**Provided material:**
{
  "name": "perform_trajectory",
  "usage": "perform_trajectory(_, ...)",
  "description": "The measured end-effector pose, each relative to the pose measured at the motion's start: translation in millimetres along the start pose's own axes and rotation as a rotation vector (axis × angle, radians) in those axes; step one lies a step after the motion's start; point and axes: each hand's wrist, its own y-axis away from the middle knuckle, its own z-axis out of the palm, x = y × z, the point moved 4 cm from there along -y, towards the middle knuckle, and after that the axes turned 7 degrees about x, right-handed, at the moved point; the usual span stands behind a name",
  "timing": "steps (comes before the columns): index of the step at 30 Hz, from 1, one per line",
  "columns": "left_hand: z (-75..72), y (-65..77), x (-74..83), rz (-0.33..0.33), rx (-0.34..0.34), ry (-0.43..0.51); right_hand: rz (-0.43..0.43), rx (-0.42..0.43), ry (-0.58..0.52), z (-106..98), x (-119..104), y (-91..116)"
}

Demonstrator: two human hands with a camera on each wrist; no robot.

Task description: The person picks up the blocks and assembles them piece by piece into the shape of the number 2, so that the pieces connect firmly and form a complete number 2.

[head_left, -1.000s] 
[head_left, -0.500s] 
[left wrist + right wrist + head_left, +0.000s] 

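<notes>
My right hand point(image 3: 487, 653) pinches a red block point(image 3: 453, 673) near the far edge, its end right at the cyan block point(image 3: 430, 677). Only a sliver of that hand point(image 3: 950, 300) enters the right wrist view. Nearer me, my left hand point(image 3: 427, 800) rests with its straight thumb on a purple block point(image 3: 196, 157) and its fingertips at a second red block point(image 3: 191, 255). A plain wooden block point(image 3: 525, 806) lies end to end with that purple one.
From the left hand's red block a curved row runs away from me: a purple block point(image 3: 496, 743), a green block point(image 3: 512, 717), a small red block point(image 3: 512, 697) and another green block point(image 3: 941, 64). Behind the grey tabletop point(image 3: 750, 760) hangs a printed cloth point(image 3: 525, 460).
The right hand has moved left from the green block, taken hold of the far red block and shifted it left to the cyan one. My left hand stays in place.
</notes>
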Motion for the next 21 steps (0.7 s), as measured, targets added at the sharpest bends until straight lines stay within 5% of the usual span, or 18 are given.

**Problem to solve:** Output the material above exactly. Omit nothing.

**Output for this task:**
{
  "name": "perform_trajectory",
  "usage": "perform_trajectory(_, ...)",
  "description": "The measured end-effector pose, each relative to the pose measured at the motion's start: translation in millimetres along the start pose's own axes and rotation as a rotation vector (axis × angle, radians) in those axes; step one lies a step after the motion's start; point and axes: each hand's wrist, its own y-axis away from the middle knuckle, its own z-axis out of the palm, x = y × z, the point moved 4 cm from there along -y, towards the middle knuckle, and after that the axes turned 7 degrees about x, right-handed, at the moved point; the usual span stands behind a name",
  "timing": "steps (comes before the columns): index of the step at 30 Hz, from 1, one per line",
  "columns": "left_hand: z (-75..72), y (-65..77), x (-74..83), rz (-0.33..0.33), rx (-0.34..0.34), ry (-0.43..0.51); right_hand: rz (-0.43..0.43), rx (-0.42..0.43), ry (-0.58..0.52), z (-106..98), x (-119..104), y (-91..116)"
}

Demonstrator: two human hands with a camera on each wrist; no robot.

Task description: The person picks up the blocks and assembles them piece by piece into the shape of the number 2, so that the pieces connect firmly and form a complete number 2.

[head_left, -1.000s] 
[head_left, -0.500s] 
[left wrist + right wrist + head_left, +0.000s] 

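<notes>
My right hand point(image 3: 487, 653) pinches a red block point(image 3: 453, 673) near the far edge, its end right at the cyan block point(image 3: 430, 677). Only a sliver of that hand point(image 3: 950, 300) enters the right wrist view. Nearer me, my left hand point(image 3: 427, 800) rests with its straight thumb on a purple block point(image 3: 196, 157) and its fingertips at a second red block point(image 3: 191, 255). A plain wooden block point(image 3: 525, 806) lies end to end with that purple one.
From the left hand's red block a curved row runs away from me: a purple block point(image 3: 496, 743), a green block point(image 3: 512, 717), a small red block point(image 3: 512, 697) and another green block point(image 3: 941, 64). Behind the grey tabletop point(image 3: 750, 760) hangs a printed cloth point(image 3: 525, 460).
The right hand has moved left from the green block, taken hold of the far red block and shifted it left to the cyan one. My left hand stays in place.
</notes>
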Motion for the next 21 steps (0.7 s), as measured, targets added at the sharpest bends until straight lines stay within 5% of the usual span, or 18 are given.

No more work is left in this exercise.